The ‘Yes’ campaign have many several factors working in their favour for the referendum. The Conservative-led UK Government is deeply unpopular, the Labour Party is still relatively weak in Scotland, and the Liberal Democrats have been discredited by their role within the coalition. The SNP hold a majority in the Scottish Parliament and Alex Salmond is clearly the most popular party leader. The current era of austerity and widespread antipathy towards political elites offers opportunities to those promising a new kind of politics in Scotland. However, if the ‘Yes’ campaign are going to better exploit these conditions in the final few weeks of the campaign, they may need to adjust their currency position. It would be ironic if the opportunity to achieve Scottish independence were lost by a dogged determination to insist on a currency union with England.
Note: This article gives the views of the author, and not the position of the British Politics and Policy blog, nor of the London School of Economics. Please read our comments policy before posting. Image credit: Ewan McIntosh CC BY-NC 2.0
Stuart McAnulla is a lecturer in British politics at the University of Leeds.

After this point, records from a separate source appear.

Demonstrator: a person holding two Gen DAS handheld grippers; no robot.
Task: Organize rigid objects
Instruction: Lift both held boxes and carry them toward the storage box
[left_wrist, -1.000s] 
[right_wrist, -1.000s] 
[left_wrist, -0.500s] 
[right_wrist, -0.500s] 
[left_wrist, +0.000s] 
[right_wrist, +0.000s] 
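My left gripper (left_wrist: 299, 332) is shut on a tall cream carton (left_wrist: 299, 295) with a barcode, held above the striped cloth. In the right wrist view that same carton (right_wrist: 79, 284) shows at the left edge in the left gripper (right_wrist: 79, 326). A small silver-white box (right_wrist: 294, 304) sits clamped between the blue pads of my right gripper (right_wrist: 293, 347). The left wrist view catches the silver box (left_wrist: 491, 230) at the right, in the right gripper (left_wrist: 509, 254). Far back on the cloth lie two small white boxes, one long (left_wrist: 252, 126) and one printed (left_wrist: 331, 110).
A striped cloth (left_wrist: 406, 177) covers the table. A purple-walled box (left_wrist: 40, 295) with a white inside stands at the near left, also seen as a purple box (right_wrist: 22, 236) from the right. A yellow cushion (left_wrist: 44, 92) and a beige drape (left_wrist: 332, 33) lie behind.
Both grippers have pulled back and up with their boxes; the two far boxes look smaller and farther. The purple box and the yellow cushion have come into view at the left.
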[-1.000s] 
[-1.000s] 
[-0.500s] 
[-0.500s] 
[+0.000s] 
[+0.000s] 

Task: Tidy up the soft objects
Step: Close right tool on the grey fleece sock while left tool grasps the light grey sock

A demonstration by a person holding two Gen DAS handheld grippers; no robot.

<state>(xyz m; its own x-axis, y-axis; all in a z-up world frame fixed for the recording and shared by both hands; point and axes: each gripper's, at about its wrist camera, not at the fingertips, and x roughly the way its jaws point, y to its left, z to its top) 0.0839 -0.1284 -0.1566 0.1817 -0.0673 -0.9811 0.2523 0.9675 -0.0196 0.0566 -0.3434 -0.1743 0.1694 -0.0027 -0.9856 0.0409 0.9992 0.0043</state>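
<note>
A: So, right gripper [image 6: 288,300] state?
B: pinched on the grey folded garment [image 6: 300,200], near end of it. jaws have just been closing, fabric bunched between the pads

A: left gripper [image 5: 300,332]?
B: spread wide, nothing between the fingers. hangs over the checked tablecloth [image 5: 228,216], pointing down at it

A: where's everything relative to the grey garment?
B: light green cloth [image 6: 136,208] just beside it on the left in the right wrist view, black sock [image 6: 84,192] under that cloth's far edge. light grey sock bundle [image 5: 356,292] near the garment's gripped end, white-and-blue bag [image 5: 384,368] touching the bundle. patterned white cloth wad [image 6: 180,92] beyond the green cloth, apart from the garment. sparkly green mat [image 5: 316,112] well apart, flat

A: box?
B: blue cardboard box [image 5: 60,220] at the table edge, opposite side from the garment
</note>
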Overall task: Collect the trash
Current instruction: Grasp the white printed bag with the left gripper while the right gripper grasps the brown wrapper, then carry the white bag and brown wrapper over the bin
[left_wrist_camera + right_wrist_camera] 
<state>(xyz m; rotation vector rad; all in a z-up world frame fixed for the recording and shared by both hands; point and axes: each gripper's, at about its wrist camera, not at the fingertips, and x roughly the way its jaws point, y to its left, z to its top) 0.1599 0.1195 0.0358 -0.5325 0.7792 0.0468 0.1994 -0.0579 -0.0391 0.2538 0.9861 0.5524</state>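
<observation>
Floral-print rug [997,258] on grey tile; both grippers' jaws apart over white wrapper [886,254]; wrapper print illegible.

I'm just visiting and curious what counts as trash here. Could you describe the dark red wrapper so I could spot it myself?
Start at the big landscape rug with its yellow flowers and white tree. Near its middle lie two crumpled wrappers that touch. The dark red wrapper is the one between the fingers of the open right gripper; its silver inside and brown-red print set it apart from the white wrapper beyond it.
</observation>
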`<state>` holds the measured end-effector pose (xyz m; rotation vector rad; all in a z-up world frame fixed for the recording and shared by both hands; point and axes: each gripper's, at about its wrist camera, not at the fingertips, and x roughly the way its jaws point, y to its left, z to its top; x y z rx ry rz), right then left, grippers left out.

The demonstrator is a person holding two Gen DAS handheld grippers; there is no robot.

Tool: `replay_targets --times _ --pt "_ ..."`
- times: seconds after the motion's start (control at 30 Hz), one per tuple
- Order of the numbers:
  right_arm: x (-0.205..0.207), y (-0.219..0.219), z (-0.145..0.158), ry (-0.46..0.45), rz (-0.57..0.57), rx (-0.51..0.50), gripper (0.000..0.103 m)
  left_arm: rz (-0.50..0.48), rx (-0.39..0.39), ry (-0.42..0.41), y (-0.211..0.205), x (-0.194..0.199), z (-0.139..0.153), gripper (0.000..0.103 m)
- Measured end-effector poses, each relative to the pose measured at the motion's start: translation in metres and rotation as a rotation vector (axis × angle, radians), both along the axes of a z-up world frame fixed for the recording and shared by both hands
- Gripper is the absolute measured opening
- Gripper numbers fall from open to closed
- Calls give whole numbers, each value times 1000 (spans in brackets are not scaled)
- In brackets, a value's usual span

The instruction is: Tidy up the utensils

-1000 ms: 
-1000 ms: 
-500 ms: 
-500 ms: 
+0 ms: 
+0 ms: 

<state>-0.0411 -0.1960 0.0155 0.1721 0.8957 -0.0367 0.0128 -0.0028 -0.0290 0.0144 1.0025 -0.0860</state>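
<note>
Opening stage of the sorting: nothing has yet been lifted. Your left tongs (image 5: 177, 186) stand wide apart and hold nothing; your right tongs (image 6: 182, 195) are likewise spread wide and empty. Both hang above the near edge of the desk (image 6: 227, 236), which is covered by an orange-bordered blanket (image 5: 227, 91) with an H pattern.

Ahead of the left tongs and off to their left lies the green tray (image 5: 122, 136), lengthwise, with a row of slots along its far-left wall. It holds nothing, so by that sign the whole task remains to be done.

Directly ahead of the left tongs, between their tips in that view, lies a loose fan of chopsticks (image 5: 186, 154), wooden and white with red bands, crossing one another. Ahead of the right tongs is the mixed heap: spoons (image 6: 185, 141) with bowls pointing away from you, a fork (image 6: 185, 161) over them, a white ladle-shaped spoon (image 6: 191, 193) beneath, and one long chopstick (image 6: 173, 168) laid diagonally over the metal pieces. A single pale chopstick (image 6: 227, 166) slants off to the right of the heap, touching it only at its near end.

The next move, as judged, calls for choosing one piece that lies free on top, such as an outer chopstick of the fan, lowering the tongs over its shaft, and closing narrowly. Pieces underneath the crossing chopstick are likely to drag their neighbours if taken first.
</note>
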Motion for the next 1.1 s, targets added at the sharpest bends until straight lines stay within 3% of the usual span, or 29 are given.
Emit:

naebd. A key component of the SNP’s proposal is iScotland’s membership of the EU which irrespective of which route is taken is dependent on agreement and ratification by all 28 member states. If iScotland refused to take on it’s share of the UK’s debt it would effectively be setting a precedent for all other potential secessionists to do the same. Against this background iScotland’s application would not be approved. This, in addition to the money markets who will view the ‘debt threat’ as defacto default, confirm the empty rhetoric which characterises so much of the SNP’s case..
The SNP have already clearly put forward a Plan B: use the £ without agreement from rUK. And if CU isn’t agreed then taking on a chunk of rUK’s debt would also be off the negotiating table.
This position is something the SNP have reiterated many times. For some reason we are all pretending they haven’t said this.
If a CU isn’t agreed it’d leave an independent Scotland in an interesting position of trying to float their own currency against a backdrop of recently defaulting on their debts.
The “we won’t take on any of the debt if we don’t get a currency union” argument is pure bluster. An independent Scotland and rUK would have to come to a settlement on a large number of issues, the debt and the currency merely being two of them. The position of refusing to take on any of the debt is completely indefensible and no Westminster government in their right mind would even consider accepting a deal which contained those terms. Anyone can make ridiculous hypothetical demands – what’s to stop Westminster demanding a per capita share of the oil, or that they should retain all of the Bank of England’s reserves? It’s just hot air unless you have some capacity to get your negotiating partner to agree.